Plenary 5: Health systems fit for the future: promoting better health, economic growth, and social cohesion
High quality, sustainable health systems are essential to enhance health and wealth and to achieve societal well-being. High quality health systems include not only the right to quality health-care but also equity. Evidence-based, cost-effective investments and rigorous assessment are key to guarantee high quality health systems. How can we improve health, wealth and societal well-being by investing in health systems? Which investments inside and beyond the health system should be performed to increase quality and reduce inequities? How can we guarantee that health systems are sustainable, resilient and accessible?
Plenary 6: Revolutionizing the Public Health Workforce as Agents of Change
The wider public health workforce consists of professions that have the opportunity or ability to positively impact the health and wellbeing of the public through their work, and are not always employed directly in a public health role. These professions can make an impact. Appropriate education and training in public health is key to make public health workforce an agent of change from community to government. Are these professionals aware and ready for this task? How should education and training in public health be updated and integrated in the different curricula? Which professions should be educated and how? What actions should be taken to build knowledge and capacity in public health horizontally?
Plenary 7: Moving out of the silos
We know that we need truly interdisciplinary approaches to analyse the threats to health and to evaluate the effectiveness of responses. Yet we often find difficulty in putting them into practice. Who creates the silos? And for which purpose? What actions do we need to take in the global public health community to promote and sustain interdisciplinary working? And what changes in the wider society do we need to advocate for to make this happen?

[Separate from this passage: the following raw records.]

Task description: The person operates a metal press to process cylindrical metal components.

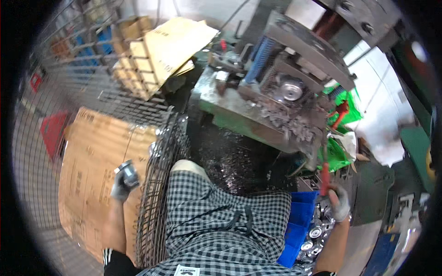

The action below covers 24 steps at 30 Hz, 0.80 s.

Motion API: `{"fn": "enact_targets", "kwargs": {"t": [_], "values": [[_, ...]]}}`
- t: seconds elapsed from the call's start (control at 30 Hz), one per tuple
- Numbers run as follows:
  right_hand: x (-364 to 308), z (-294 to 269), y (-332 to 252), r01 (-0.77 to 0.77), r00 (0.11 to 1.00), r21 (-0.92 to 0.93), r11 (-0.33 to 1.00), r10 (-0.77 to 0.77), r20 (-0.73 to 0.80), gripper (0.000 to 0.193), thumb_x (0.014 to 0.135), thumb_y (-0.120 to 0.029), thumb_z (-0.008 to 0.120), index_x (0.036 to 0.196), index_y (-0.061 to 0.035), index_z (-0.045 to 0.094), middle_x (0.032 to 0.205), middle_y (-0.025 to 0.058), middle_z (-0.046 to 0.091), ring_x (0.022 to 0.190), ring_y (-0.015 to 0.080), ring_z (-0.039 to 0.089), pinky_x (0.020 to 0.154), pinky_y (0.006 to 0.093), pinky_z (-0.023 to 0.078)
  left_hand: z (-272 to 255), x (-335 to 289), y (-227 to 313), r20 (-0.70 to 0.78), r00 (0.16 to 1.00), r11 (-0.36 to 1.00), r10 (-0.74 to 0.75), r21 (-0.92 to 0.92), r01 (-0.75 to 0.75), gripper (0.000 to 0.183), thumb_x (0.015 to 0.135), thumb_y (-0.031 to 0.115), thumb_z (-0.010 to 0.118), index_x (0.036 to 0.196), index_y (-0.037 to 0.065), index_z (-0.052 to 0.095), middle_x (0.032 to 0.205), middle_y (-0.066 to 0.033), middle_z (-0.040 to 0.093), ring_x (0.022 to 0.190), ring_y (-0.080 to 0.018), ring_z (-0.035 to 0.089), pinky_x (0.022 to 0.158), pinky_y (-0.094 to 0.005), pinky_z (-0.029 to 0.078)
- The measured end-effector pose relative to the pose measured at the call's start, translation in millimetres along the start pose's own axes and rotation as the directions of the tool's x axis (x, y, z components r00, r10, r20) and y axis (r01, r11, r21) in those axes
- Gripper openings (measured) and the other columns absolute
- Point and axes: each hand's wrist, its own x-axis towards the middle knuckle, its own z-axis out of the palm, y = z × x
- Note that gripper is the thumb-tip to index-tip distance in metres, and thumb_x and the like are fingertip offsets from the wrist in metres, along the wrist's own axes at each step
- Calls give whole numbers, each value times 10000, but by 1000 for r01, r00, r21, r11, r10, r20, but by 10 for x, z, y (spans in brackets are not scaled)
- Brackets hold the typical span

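My left hand [119,189], in a grey glove, is closed around a shiny cylindrical metal part [130,173], above cardboard in a wire cage. On the other side my right hand [340,202], also gloved, grips a long thin tool by its red handle [325,177]. The tool's far end points up toward the press, and I cannot make out its tip. A round silver metal part [291,89] sits in the die of the press [271,106]. Below my right hand, a blue bin [297,230] holds several similar metal parts [315,232].
The wire cage [154,207] stands at my left, with a large cardboard sheet [101,170] inside. More cardboard [170,50] lies at its far end. Metal scraps [294,126] cover the press's front edge. Green bags [338,152] lie right of the press. My knees are between cage and bin.
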Motion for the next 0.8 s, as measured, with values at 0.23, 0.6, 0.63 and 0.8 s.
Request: {"fn": "enact_targets", "kwargs": {"t": [0.23, 0.6, 0.63, 0.8], "values": [[989, 1042, 639, -543, 813, 838, -59, -286, 507, 609, 860, -518, 586, 1226, -33, 559, 1085, 159, 636, 954, 320, 624, 853, 461, 528, 331, -484, 503, -92, 981, 970, 173, -158, -186, 789, 779, 487, 699, 1392, 83, 409, 1201, -136, 596, 1014, -314, 622, 735, -424, 568], [2841, 1806, -649, -240, 965, 866, -440, -205, 163, 562, 805, -457, 669, 1179, -53, 549, 1047, 174, 628, 915, 330, 635, 797, 450, 578, 1815, -970, 114, 82, 964, 942, 255, -245, -228, 873, 800, 523, 672, 1442, 37, 335, 1144, -151, 584, 980, -332, 624, 628, -369, 596], [2774, 1882, -674, -230, 966, 865, -446, -209, 150, 571, 796, -452, 667, 1192, -59, 544, 1058, 171, 627, 902, 329, 636, 755, 442, 587, 1787, -1008, 123, 63, 972, 948, 225, -246, -203, 855, 806, 507, 663, 1434, 24, 342, 1137, -155, 584, 968, -326, 624, 621, -366, 595], [2088, 1885, -372, -196, 975, 849, -491, -194, 112, 503, 764, -396, 656, 1127, -52, 596, 931, 113, 641, 826, 263, 647, 724, 378, 583, 2127, -823, 160, 122, 973, 970, 193, -172, -171, 767, 854, 538, 587, 1402, 36, 396, 1095, -155, 617, 879, -280, 641, 595, -328, 594]]}}
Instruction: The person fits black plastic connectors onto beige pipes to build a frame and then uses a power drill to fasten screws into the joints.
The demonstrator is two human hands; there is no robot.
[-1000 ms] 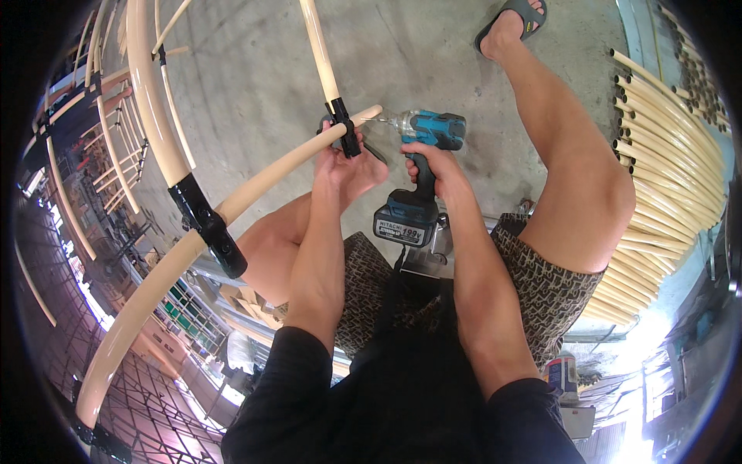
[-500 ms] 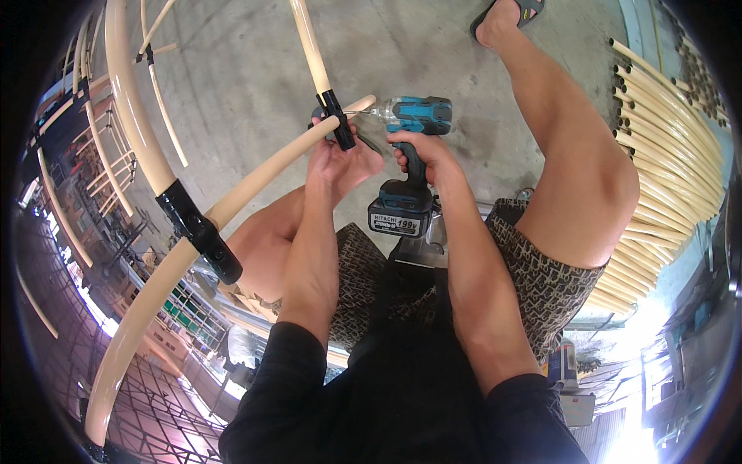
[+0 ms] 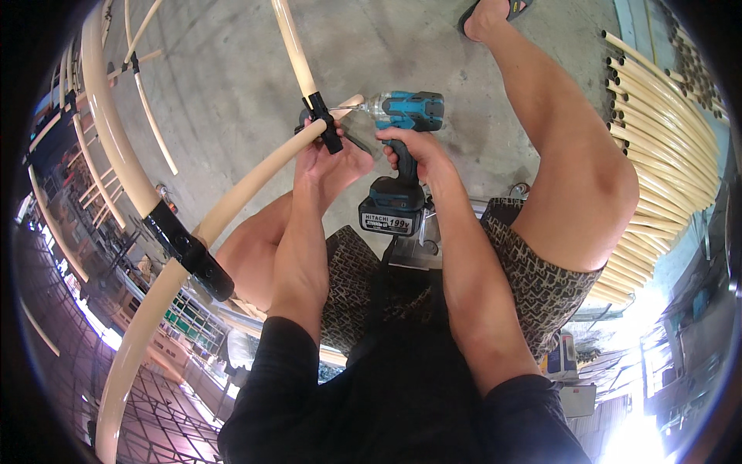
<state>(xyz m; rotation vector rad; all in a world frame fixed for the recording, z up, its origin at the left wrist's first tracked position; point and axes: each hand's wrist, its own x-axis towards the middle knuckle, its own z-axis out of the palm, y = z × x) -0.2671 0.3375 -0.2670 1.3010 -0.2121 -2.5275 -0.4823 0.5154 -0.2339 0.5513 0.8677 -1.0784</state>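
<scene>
My right hand [image 3: 417, 153] is wrapped round the grip of a teal and black cordless impact driver [image 3: 410, 110], its battery hanging below. The driver lies level, and its long bit reaches left to a black pipe joint [image 3: 323, 124]. Behind that joint my left hand [image 3: 311, 155] is closed round the joint and pipe, its fingers partly hidden. A beige pipe [image 3: 259, 172] runs from there down to a second black joint [image 3: 188, 251] at the left. Another beige pipe [image 3: 294, 46] rises from the nearer joint. Whether a screw sits at the bit's tip is too small to tell.
A thick curved beige pipe [image 3: 116, 116] crosses the left side, close to my left arm. Stacked beige pipes [image 3: 665, 162] lie on the right. More pipe frames [image 3: 147, 108] stand at the far left. My legs flank the work above a concrete floor [image 3: 224, 85].
The joined pipes, the driver and both hands have shifted slightly left in the picture, as has the background. Both hands keep their hold, and the bit stays at the joint.
</scene>
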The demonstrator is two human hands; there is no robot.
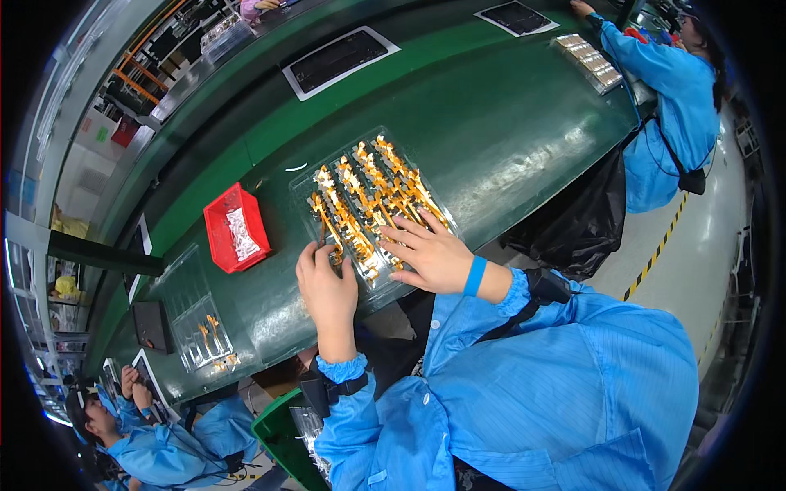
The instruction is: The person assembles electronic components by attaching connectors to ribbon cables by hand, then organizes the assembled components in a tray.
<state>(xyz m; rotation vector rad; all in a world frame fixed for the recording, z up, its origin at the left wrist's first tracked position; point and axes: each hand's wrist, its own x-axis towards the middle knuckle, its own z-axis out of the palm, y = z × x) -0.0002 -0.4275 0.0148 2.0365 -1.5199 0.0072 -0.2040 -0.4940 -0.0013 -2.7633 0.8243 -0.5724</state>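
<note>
We're on one view: head-worn left fisheye, upright, looking down and forward across the long glossy dark-green workbench [508, 164]. We sit near, above bare left hand [327, 288] and blue-banded right hand [434, 258], mid-frame. Wearer's light-blue striped smock [557, 385] fills our lower right; straight lines bow toward the rim.

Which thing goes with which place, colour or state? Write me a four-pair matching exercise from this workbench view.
1. Bin holding white pieces
2. Narrow wristband
3. Gold-coloured parts nearest the hands
4. Right hand

A. Blue
B. In rows in a clear tray
C. Spread open, palm down
D. Red

Pairs: 1-D; 2-A; 3-B; 4-C
</note>
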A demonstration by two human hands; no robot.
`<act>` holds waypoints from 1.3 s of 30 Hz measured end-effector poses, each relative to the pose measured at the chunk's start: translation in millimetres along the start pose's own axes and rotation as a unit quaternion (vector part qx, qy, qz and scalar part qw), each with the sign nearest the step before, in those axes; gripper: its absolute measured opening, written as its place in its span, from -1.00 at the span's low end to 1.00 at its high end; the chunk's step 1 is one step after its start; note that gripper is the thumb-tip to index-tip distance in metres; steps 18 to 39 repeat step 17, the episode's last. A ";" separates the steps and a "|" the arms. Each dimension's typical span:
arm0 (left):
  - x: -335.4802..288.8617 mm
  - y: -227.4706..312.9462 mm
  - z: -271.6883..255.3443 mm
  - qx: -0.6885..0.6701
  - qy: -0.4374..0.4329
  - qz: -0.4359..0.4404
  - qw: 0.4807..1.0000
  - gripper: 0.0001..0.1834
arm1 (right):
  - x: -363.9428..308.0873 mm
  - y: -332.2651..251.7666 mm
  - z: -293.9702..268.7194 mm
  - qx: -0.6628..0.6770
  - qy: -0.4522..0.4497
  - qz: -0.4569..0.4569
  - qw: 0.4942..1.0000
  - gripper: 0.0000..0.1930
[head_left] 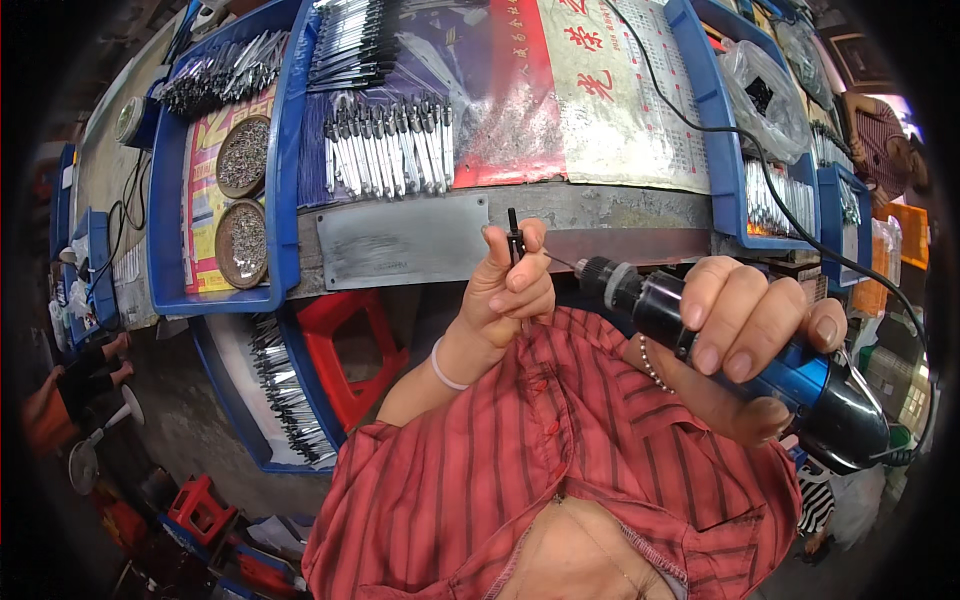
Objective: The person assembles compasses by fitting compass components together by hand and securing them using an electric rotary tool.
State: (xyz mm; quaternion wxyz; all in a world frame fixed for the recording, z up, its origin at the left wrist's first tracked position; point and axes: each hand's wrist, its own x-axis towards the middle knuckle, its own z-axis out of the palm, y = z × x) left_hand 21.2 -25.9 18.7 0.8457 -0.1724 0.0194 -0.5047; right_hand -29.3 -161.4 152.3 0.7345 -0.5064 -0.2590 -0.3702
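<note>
Pinched between the thumb and fingers of my left hand (508, 275) is a slim black part (515, 235), standing upright; its lower end is hidden by the fingers. My right hand (745, 320) is wrapped around a blue and black electric screwdriver (655, 303). The tool's thin bit points left toward the black part; I cannot tell whether it touches. Beyond my hands, a row of white and black pens (390, 150) lies on the table, with another bundle of pens (345, 45) farther back.
At left, a blue tray (293, 200) holds two round bowls (243, 245) of tiny metal pieces and a pile of pens. A metal plate (400, 242) lies at the table's front edge. More blue bins (715, 130) stand right, behind the tool's black cord (800, 195). A red stool (350, 350) is below.
</note>
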 end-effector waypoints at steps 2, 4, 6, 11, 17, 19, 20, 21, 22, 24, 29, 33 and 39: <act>-0.7 1.1 -0.5 0.004 -0.005 -0.011 1.000 -0.61 | 2.2 5.9 3.3 -0.014 -0.021 0.008 1.000 -0.45; -2.1 1.5 -0.7 0.008 -0.010 -0.020 1.000 -0.59 | 1.9 12.2 3.1 -0.036 -0.056 0.012 0.998 -0.44; 0.3 -0.1 -0.2 0.003 0.004 -0.013 1.000 -0.59 | 2.3 14.4 1.2 -0.042 -0.062 0.017 0.997 -0.45; -1.7 1.5 1.2 0.021 0.038 -0.005 0.999 -0.58 | 3.8 15.1 1.5 -0.057 -0.074 0.029 0.995 -0.46; -1.9 3.3 -5.1 0.024 0.037 -0.017 0.999 -0.58 | 4.8 17.9 2.3 -0.063 -0.076 0.027 0.995 -0.46; -1.9 3.3 -5.1 0.024 0.037 -0.017 0.999 -0.58 | 4.8 17.9 2.3 -0.063 -0.076 0.027 0.995 -0.46; -1.9 3.3 -5.1 0.024 0.037 -0.017 0.999 -0.58 | 4.8 17.9 2.3 -0.063 -0.076 0.027 0.995 -0.46; -1.9 3.3 -5.1 0.024 0.037 -0.017 0.999 -0.58 | 4.8 17.9 2.3 -0.063 -0.076 0.027 0.995 -0.46; -1.9 3.3 -5.1 0.024 0.037 -0.017 0.999 -0.58 | 4.8 17.9 2.3 -0.063 -0.076 0.027 0.995 -0.46; -1.9 3.3 -5.1 0.024 0.037 -0.017 0.999 -0.58 | 4.8 17.9 2.3 -0.063 -0.076 0.027 0.995 -0.46; -1.9 3.3 -5.1 0.024 0.037 -0.017 0.999 -0.58 | 4.8 17.9 2.3 -0.063 -0.076 0.027 0.995 -0.46; -1.9 3.3 -5.1 0.024 0.037 -0.017 0.999 -0.58 | 4.8 17.9 2.3 -0.063 -0.076 0.027 0.995 -0.46; -1.9 3.3 -5.1 0.024 0.037 -0.017 0.999 -0.58 | 4.8 17.9 2.3 -0.063 -0.076 0.027 0.995 -0.46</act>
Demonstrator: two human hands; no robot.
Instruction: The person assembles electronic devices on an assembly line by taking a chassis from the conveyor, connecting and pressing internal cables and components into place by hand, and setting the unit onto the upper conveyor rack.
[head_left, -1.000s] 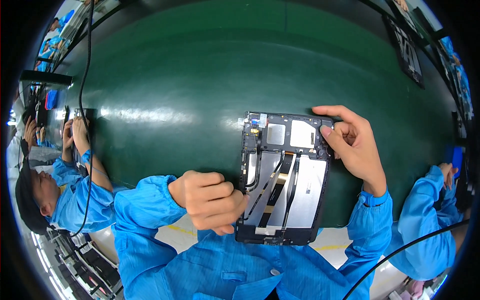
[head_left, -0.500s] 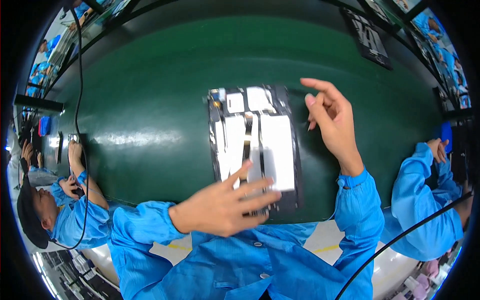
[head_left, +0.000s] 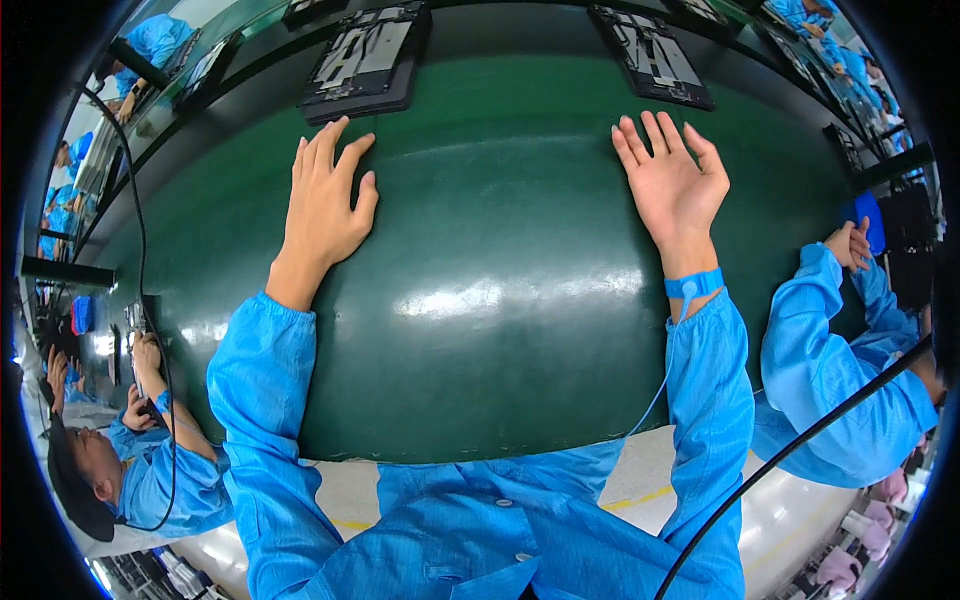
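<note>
Fingers spread and gripping nothing, the left hand stretches palm-down to the near edge of the left tablet (contact I can't tell); the right hand, palm-up, loosely open, empty, sits just short of the right tablet.

— Describe the bench?
— Looks smooth, glossy green, streaked with white glare.
— And the left opened device?
— Shows pale, silvery panels within a dull black frame. Likewise on the right opened device.
— Sleeves?
— Appear to be thin blue cloth, softly creased.
</note>
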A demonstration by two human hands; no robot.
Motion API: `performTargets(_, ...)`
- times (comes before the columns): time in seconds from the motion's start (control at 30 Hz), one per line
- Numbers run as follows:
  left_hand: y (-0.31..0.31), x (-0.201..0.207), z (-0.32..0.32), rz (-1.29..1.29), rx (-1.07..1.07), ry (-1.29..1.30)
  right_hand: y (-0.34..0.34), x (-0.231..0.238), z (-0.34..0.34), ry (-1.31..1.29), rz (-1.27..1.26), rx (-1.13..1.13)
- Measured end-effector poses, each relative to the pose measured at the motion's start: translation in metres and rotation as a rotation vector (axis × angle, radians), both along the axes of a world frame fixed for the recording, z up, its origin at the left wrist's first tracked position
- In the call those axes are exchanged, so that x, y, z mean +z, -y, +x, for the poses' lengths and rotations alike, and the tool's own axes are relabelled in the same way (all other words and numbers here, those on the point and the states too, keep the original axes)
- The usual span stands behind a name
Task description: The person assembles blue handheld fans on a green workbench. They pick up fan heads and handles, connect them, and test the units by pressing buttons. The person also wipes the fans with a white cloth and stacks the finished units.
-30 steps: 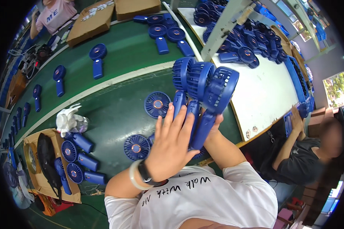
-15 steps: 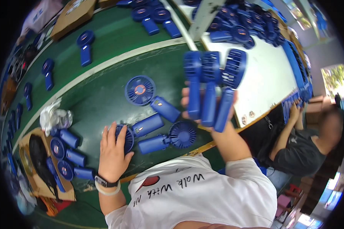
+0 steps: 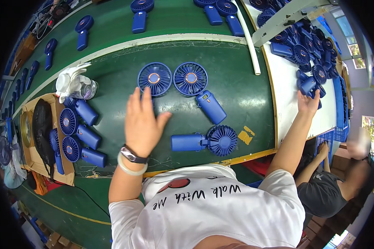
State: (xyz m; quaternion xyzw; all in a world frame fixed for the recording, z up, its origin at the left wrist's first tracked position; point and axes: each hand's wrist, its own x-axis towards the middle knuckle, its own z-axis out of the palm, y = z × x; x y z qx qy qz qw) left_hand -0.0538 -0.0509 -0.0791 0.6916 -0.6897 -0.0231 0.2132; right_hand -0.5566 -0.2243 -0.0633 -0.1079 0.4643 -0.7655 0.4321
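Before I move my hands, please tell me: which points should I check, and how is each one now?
1. Left hand open: ok; spread out by the left fan.
2. Whole left fan visible: not ok; the hand hides most of its lower part.
3. Right hand grip released: cannot tell; it is at a blue fan on the white table.
4. Fans same side up: not ok; the left fan shows an orange centre, the nearest fan none.
5. Green table unmarked: not ok; yellow patches beside the nearest fan.

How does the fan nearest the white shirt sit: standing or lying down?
Lying down: the fan has its handle and round head stretched sideways along the green table, the handle's free end pointing left.
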Motion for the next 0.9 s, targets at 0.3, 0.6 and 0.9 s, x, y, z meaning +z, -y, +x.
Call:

Plenary 8: Making the difference
To paraphrase Karl Marx: the scientists have interpreted the world; the point, however, is to change it. We now know a great deal about the causes of disease, the distribution within the population and the broader socio-economic determinants of health. We also know about what public health interventions are effective. Our problem is that we find it difficult to implement policies at a population level when they often clash with social beliefs, undermine economic interests or challenge political agendas. This is more so in times of major public health crises in which often policy and politics becomes one. The plenary will explore how research and evidence can (and should) play a much bigger role in enabling implementation of public health policy, drawing, in particular, from the experience with addressing the COVID-19 pandemic - the perfect public health storm. Are we effective knowledge brokers ensuring that research is translated into timely, transparent and evidence-informed policy response? Do we have enough understanding of the political economy of decision making and its inbuilt cognitive biases? Are we communicating evidence in policy actionable terms? How do we deal with social media and the ‘infodemics’ phenomenon? The session will be run as a high-level panel debate bringing together four key perspectives from a prestigious research institution, a top scientific journal, the WHO and the public health community. The session will offer ample opportunity to bring in questions and contributions from the participating audience into the debate.